Like prior research, we estimate all state legislators’ differential responsiveness to putative white, Black, and Latino constituents, as well as whether such differential responsiveness varies among legislators who do and do not share the same ethnorace as the putative constituent. Previous work (e.g., Butler and Broockman Reference Butler and Broockman2011) shows that white elected officials are more likely to respond to white (coethnic) constituents than to Blacks, and that minority legislators (Blacks and Latinos taken together) are more likely to respond to Black constituents than to whites. Minority legislators, however, are broadly defined as a monolithic group, making it infeasible to determine whether they are also more responsive to coethnics or whether they exhibit cominority solidarity as well. How do Black and Latino legislators respond to coethnic and cominority cues? We follow Adida, Davenport, and McClendon (Reference Adida, Davenport and McClendon2016, 2) in defining a coethnic cue as “a cue appealing to the respondent’s ethnic or racial self-identification (for a Black respondent, this would be a Black cue; for a Latino respondent, this would be a Latino cue).” Similarly, a cominority cue is “a cue appealing to the respondent’s identification as part of an ethnic, but not a coethnic, minority group (for a Black respondent, this would be a Latino cue; for a Latino respondent, this would be a Black cue).”

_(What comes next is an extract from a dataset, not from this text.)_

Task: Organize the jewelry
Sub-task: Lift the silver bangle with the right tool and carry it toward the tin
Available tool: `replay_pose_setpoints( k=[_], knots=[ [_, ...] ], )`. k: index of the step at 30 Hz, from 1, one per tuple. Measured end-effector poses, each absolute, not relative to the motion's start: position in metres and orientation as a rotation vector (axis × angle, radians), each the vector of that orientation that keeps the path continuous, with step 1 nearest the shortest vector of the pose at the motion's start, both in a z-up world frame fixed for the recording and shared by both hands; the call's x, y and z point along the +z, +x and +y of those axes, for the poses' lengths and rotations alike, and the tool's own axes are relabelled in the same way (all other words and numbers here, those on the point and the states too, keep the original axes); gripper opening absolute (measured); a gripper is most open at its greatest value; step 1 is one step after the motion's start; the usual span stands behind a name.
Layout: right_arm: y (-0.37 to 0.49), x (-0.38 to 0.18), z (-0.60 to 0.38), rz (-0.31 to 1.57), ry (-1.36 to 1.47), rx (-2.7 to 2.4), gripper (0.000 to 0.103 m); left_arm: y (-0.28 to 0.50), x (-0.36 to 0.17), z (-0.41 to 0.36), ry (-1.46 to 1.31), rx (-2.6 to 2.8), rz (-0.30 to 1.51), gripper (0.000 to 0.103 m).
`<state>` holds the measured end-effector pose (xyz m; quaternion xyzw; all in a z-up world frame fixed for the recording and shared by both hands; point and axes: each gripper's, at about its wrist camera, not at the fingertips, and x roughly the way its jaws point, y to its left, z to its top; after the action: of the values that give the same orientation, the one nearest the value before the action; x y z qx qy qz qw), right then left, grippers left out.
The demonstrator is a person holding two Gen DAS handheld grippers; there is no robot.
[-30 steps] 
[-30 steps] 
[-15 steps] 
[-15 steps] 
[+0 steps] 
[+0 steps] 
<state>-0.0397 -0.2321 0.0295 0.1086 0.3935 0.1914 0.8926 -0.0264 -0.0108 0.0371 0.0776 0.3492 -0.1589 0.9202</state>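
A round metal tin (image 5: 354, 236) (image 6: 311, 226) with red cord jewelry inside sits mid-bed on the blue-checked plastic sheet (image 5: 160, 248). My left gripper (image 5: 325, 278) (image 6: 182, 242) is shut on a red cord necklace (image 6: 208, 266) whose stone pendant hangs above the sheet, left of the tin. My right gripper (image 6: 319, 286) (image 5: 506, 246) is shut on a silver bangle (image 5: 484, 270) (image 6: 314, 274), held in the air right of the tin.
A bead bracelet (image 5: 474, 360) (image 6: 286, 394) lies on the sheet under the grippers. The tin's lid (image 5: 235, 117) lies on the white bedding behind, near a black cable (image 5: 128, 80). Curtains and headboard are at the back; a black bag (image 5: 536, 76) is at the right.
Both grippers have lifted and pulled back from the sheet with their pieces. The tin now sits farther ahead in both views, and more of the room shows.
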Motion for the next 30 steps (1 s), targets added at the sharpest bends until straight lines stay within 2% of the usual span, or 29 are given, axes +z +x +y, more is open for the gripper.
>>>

While our interest is in responsiveness to coethnic and cominority cues, the treatment contrasts we consider are not whether the email sender is a coethnic vs. non-coethnic or cominority vs. non-cominority. Instead, we estimate average effects for three different treatment contrasts: white vs. Black, white vs. Latino, and Latino vs. Black. Doing so conveys more information in the initial point estimates compared to a coethnic vs. non-coethnic or cominority vs. non-cominority contrast. To see why, imagine that the estimated average effect of the coethnic vs. non-coethnic contrast among white legislators is positive. In this case, it would not be immediately clear whether that estimated effect is positive because of discrimination against Black non-coethnics or Latino non-coethnics. Likewise, for a cominority vs. non-cominority contrast, a positive estimated effect among, for example, Black legislators, would not immediately indicate whether the positive estimate is due to specifically coethnic or cominority solidarity. For these reasons, we focus primarily on binary combinations of the white, Black, and Latino treatments; however, the point and standard error estimates for the coethnic vs. non-coethnic and cominority vs. non-cominority contrasts can be backed out from the results we present.

Experimental Design

Sample

The sample consists of 7,276 state legislators in 49 states (excluding Nebraska’s unicameral and non-partisan legislature) and includes each legislator’s ethnoracial identity. Footnote 2 We initially identified the ethnoracial identity of these elected officials based on their names, biographical description, caucus membership, or phenotype as they appear on each state legislature’s roster on its respective website. We then cross-referenced our dataset with data from the National Association of Latino Elected Officials, the National Black Caucus of State Legislators, and the National Conference of State Legislatures. Finally, when still in doubt, we called the state legislative offices of those legislators for whom we could not find information and asked their staffers about the legislators’ ethnoracial self-identification. The result is a sample of more than 7,000 state legislators, 733 of whom are Black and 289 of whom are Latino. Every legislature has at least one minority member. Table 1 shows the ethnoracial and partisan composition of the legislators in the sample, and Fig.1 shows the number of Black and Latino legislators by party and state. (Table D2 in Appendix D shows the share.)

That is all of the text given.